NICER / ISS Science Nugget
for February 11, 2021




NICER studies a Black Hole Binary in Outburst

GX 339-4 is a low-mass X-ray binary (LMXB), a system comprising a black hole and a low-mass companion star. Since its discovery in 1973, GX 339-4 has been through more than a dozen outburst cycles, typically every 2-3 years. In an outburst, GX 339-4 rises from the quiescent state, when the accretion rate onto the black hole is low and thus the X-ray emission is weak, into the hard state, when the X-ray spectrum is dominated by a high-energy component resulting from the collision of fast-moving electrons with X-ray photons from the accretion disk. The source luminosity increases until it transitions to the soft state when the thermal disk emission dominates. The luminosity then drops, and the system makes its transition back to the hard state and then quiescence, completing an outburst cycle. The variety of accretion states comes with a high level of multiwavelength activity and phenomenology, in one single system, and on a human timescale. NICER's large collecting area and superior timing resolution enable measurements through many observations in a single outburst, to track key physical parameters. This makes NICER observations of LMXBs like GX 339-4 important for studying accretion and ejection physics in the strong gravity regime around black holes.
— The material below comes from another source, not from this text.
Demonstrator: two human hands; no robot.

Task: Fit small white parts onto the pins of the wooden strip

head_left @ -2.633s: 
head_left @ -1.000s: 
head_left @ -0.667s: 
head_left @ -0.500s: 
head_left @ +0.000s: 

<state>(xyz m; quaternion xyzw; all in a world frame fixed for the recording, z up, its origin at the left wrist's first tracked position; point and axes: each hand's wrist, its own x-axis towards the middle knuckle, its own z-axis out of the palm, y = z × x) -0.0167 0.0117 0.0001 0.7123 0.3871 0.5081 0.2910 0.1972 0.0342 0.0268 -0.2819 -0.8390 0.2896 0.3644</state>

During the last week of January 2021, GX 339-4 started to show flaring in X-rays, following activity in the radio band. We triggered NICER Target of Opportunity observations with a near-daily cadence starting on 2021-01-20. By 2021-02-07, NICER obtained a total exposure of approximately 35 ksec. During this period, the source brightened rapidly, with the NICER mean count rate increasing from ~40 counts/s to ~520 counts/s, and the source flux increasing from 7 to 73 mCrab. The modeled disk temperature increased up to approximately 2.5 million degrees Kelvin, with an increasing contribution to the total flux.
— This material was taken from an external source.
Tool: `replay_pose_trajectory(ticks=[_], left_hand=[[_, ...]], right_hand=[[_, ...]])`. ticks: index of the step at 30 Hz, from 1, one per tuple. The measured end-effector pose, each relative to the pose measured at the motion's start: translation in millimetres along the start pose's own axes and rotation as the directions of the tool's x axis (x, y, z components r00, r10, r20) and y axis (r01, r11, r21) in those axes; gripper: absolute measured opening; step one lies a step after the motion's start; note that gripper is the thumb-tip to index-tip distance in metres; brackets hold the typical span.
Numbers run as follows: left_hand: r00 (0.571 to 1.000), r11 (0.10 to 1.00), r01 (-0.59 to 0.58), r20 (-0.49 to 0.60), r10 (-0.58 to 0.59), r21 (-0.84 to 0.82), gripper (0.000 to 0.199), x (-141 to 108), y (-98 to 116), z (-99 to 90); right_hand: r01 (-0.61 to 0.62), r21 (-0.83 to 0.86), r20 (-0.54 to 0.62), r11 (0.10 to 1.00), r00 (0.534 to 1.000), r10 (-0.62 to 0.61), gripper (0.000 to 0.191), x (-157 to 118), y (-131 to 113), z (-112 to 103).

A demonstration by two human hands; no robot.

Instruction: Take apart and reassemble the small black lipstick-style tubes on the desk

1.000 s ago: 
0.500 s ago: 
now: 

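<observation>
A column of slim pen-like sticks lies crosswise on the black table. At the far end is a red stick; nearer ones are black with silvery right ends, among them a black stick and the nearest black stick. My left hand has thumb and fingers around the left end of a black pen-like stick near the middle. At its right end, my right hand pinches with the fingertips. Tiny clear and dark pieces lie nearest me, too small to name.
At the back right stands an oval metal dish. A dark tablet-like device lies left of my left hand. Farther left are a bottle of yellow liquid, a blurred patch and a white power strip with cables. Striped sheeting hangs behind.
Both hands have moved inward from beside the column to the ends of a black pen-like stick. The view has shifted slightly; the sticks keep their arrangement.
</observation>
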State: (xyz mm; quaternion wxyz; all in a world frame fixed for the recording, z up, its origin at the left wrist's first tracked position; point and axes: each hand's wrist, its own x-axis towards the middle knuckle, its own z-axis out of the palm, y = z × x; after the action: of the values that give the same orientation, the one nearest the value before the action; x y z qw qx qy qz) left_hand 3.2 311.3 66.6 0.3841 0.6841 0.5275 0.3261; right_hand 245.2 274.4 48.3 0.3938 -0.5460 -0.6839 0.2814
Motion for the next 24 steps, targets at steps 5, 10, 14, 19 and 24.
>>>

The NICER data show extreme variability in the light curve and hardness ratio (count rate ratio in hard energy band to soft band) of GX 339-4, with large-amplitude flaring on timescales of tens of seconds. The power spectra show an integrated 0.1-64 Hz fractional root-mean-square deviation of ~40%, dropping from 43% to 35% over time. Combined with spectral features including the detection of relatively cool thermal disk emission of growing prominence and the hard power-law spectrum, the X-ray activity indicates that GX 339-4 is rising in the traditional hard state, and is already twice as bright as it was in the previous two hard-state-only outbursts. NICER will keep monitoring the source on a near-daily cadence, as a brightening hard state and possible soft-state transition are in the offing. These initial NICER observations were reported by Wang et al. in Astronomer's Telegram #14384.


Evolution of modeled flux, hardness ratio (count rate ratio of [4-12] to [2-4] keV), disk temperature, and the fraction of disk emission flux to the total flux. All of the trends indicate that GX 339-4 is entering a new bright outburst and is rising in the hard state. Top panel: extreme variability is seen in the NICER light curve, with time bins of 0.125 s. Bottom panel: the hardness ratio varies on timescales of tens of seconds.



Figure: Left: Evolution of modeled flux, hardness ratio (count rate ratio of [4-12] to [2-4] keV), disk temperature, and the fraction of disk emission flux to the total flux. All of the trends indicate that GX 339-4 is entering a new bright outburst and is rising in the hard state. Right: Top panel - extreme variability is seen in the NICER light curve, with time bins of 0.125 s. Bottom panel - the hardness ratio varies on timescales of tens of seconds.